**Exercise instructions**
Every record must appear in the answer exactly as it stands.

--- Material for this task Enclosed Below ---

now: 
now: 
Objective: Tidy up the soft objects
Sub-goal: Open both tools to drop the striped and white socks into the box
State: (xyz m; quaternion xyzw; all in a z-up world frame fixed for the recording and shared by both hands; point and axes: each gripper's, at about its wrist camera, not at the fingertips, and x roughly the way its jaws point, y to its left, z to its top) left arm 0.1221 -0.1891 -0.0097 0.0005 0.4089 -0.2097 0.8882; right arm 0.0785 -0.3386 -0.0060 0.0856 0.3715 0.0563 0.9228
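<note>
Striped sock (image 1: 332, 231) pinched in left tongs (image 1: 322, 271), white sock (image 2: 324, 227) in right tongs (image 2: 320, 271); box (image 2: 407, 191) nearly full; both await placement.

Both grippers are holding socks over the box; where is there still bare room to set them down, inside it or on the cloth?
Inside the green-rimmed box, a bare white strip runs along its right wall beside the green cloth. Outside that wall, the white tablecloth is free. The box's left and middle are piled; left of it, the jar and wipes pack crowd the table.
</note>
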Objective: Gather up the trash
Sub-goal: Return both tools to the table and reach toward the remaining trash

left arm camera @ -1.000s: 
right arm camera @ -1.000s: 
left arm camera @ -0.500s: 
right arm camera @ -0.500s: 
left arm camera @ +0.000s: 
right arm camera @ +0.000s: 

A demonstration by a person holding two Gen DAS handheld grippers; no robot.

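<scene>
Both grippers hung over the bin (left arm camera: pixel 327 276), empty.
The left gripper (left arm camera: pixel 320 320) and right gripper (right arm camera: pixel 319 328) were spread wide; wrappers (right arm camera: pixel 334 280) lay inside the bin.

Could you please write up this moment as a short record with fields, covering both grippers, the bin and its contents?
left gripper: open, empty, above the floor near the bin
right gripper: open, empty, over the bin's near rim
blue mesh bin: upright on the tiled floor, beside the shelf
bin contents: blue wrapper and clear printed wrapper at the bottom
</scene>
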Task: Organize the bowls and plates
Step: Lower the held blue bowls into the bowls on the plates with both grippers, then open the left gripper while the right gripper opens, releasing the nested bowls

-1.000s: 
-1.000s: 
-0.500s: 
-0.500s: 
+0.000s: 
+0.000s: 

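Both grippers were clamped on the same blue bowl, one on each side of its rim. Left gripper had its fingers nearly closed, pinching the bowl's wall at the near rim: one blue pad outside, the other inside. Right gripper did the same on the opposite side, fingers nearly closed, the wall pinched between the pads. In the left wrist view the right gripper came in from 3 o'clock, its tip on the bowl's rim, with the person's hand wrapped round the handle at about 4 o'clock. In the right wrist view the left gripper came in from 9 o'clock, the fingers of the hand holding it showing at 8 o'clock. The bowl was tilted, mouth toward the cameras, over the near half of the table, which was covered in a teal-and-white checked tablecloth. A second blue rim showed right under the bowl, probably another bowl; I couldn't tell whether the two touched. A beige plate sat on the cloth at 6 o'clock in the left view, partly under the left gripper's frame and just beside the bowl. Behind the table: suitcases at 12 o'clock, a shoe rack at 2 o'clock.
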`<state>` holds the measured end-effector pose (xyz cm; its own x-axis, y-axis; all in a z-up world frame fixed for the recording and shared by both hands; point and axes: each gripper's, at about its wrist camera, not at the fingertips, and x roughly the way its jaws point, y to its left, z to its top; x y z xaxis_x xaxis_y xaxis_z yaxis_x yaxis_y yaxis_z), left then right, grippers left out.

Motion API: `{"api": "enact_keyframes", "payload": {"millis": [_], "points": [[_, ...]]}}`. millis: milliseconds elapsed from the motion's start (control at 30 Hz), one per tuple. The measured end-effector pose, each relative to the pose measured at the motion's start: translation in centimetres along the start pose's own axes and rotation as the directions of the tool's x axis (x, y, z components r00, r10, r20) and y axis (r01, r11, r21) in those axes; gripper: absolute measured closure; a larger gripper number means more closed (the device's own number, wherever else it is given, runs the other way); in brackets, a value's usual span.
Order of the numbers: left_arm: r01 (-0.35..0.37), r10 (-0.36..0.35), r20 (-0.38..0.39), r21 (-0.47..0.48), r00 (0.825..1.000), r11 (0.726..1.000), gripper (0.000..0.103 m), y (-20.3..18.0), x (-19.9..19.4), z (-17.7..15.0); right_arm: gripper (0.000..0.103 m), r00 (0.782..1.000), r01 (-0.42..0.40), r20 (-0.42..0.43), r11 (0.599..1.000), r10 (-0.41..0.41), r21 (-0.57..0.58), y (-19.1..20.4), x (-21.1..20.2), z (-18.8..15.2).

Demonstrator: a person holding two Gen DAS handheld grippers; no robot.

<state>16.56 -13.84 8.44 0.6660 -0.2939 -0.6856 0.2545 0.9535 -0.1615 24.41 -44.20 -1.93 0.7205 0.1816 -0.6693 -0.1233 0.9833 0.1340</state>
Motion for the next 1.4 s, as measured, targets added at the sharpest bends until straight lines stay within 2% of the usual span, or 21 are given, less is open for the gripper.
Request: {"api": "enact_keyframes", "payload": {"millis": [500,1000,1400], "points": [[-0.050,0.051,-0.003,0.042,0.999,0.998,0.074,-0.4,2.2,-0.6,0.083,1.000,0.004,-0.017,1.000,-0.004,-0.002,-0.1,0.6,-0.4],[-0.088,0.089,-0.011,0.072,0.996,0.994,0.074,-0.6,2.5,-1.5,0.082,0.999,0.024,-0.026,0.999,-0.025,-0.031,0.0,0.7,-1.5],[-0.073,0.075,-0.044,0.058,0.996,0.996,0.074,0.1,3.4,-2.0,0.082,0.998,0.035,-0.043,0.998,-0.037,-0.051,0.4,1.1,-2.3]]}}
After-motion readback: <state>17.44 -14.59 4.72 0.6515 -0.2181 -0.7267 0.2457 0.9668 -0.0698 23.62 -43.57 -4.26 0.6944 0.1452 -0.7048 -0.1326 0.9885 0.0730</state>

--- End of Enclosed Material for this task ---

**Your solution**
now: 
now: 
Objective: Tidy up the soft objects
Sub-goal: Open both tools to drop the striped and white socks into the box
State: (xyz m; quaternion xyzw; all in a z-up world frame fixed for the recording and shared by both hands; point and axes: each gripper's, at about its wrist camera, not at the fingertips, and x roughly the way its jaws point, y to its left, z to its top) left arm 0.1221 -0.1891 -0.0097 0.0005 0.4089 -0.2097 0.8882; right arm 0.0785 -0.3386 -0.0060 0.0856 0.3715 0.0563 0.9228
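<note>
Striped sock (image 1: 332, 231) pinched in left tongs (image 1: 322, 271), white sock (image 2: 324, 227) in right tongs (image 2: 320, 271); box (image 2: 407, 191) nearly full; both await placement.

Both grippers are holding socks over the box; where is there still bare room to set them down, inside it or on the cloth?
Inside the green-rimmed box, a bare white strip runs along its right wall beside the green cloth. Outside that wall, the white tablecloth is free. The box's left and middle are piled; left of it, the jar and wipes pack crowd the table.
</note>
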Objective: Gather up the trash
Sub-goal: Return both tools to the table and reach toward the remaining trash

left arm camera @ -1.000s: 
right arm camera @ -1.000s: 
left arm camera @ -0.500s: 
right arm camera @ -0.500s: 
left arm camera @ +0.000s: 
right arm camera @ +0.000s: 

A demonstration by a person holding two Gen DAS handheld grippers; no robot.

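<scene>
Both grippers hung over the bin (left arm camera: pixel 327 276), empty.
The left gripper (left arm camera: pixel 320 320) and right gripper (right arm camera: pixel 319 328) were spread wide; wrappers (right arm camera: pixel 334 280) lay inside the bin.

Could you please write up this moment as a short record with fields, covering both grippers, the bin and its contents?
left gripper: open, empty, above the floor near the bin
right gripper: open, empty, over the bin's near rim
blue mesh bin: upright on the tiled floor, beside the shelf
bin contents: blue wrapper and clear printed wrapper at the bottom
</scene>
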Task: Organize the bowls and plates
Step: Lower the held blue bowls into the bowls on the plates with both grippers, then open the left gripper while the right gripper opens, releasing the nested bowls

-1.000s: 
-1.000s: 
-0.500s: 
-0.500s: 
+0.000s: 
+0.000s: 

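Both grippers were clamped on the same blue bowl, one on each side of its rim. Left gripper had its fingers nearly closed, pinching the bowl's wall at the near rim: one blue pad outside, the other inside. Right gripper did the same on the opposite side, fingers nearly closed, the wall pinched between the pads. In the left wrist view the right gripper came in from 3 o'clock, its tip on the bowl's rim, with the person's hand wrapped round the handle at about 4 o'clock. In the right wrist view the left gripper came in from 9 o'clock, the fingers of the hand holding it showing at 8 o'clock. The bowl was tilted, mouth toward the cameras, over the near half of the table, which was covered in a teal-and-white checked tablecloth. A second blue rim showed right under the bowl, probably another bowl; I couldn't tell whether the two touched. A beige plate sat on the cloth at 6 o'clock in the left view, partly under the left gripper's frame and just beside the bowl. Behind the table: suitcases at 12 o'clock, a shoe rack at 2 o'clock.
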`<state>` holds the measured end-effector pose (xyz cm; its own x-axis, y-axis; all in a z-up world frame fixed for the recording and shared by both hands; point and axes: each gripper's, at about its wrist camera, not at the fingertips, and x roughly the way its jaws point, y to its left, z to its top; x y z xaxis_x xaxis_y xaxis_z yaxis_x yaxis_y yaxis_z), left then right, grippers left out.

Motion API: `{"api": "enact_keyframes", "payload": {"millis": [_], "points": [[_, ...]]}}`. millis: milliseconds elapsed from the motion's start (control at 30 Hz), one per tuple. The measured end-effector pose, each relative to the pose measured at the motion's start: translation in centimetres along the start pose's own axes and rotation as the directions of the tool's x axis (x, y, z components r00, r10, r20) and y axis (r01, r11, r21) in those axes; gripper: absolute measured closure; a larger gripper number means more closed (the device's own number, wherever else it is given, runs the other way); in brackets, a value's usual span.
Order of the numbers: left_arm: r01 (-0.35..0.37), r10 (-0.36..0.35), r20 (-0.38..0.39), r21 (-0.47..0.48), r00 (0.825..1.000), r11 (0.726..1.000), gripper (0.000..0.103 m), y (-20.3..18.0), x (-19.9..19.4), z (-17.7..15.0); right_arm: gripper (0.000..0.103 m), r00 (0.782..1.000), r01 (-0.42..0.40), r20 (-0.42..0.43), r11 (0.599..1.000), r10 (-0.41..0.41), r21 (-0.57..0.58), y (-19.1..20.4), x (-21.1..20.2), z (-18.8..15.2).

Demonstrator: a person holding two Gen DAS handheld grippers; no robot.

<state>16.56 -13.84 8.44 0.6660 -0.2939 -0.6856 0.2545 0.9535 -0.1615 24.41 -44.20 -1.93 0.7205 0.1816 -0.6693 -0.1233 0.9833 0.1340</state>
Motion for the next 1.4 s, as measured, targets added at the sharpest bends until straight lines stay within 2% of the usual span, or 21 are given, less is open for the gripper.
Request: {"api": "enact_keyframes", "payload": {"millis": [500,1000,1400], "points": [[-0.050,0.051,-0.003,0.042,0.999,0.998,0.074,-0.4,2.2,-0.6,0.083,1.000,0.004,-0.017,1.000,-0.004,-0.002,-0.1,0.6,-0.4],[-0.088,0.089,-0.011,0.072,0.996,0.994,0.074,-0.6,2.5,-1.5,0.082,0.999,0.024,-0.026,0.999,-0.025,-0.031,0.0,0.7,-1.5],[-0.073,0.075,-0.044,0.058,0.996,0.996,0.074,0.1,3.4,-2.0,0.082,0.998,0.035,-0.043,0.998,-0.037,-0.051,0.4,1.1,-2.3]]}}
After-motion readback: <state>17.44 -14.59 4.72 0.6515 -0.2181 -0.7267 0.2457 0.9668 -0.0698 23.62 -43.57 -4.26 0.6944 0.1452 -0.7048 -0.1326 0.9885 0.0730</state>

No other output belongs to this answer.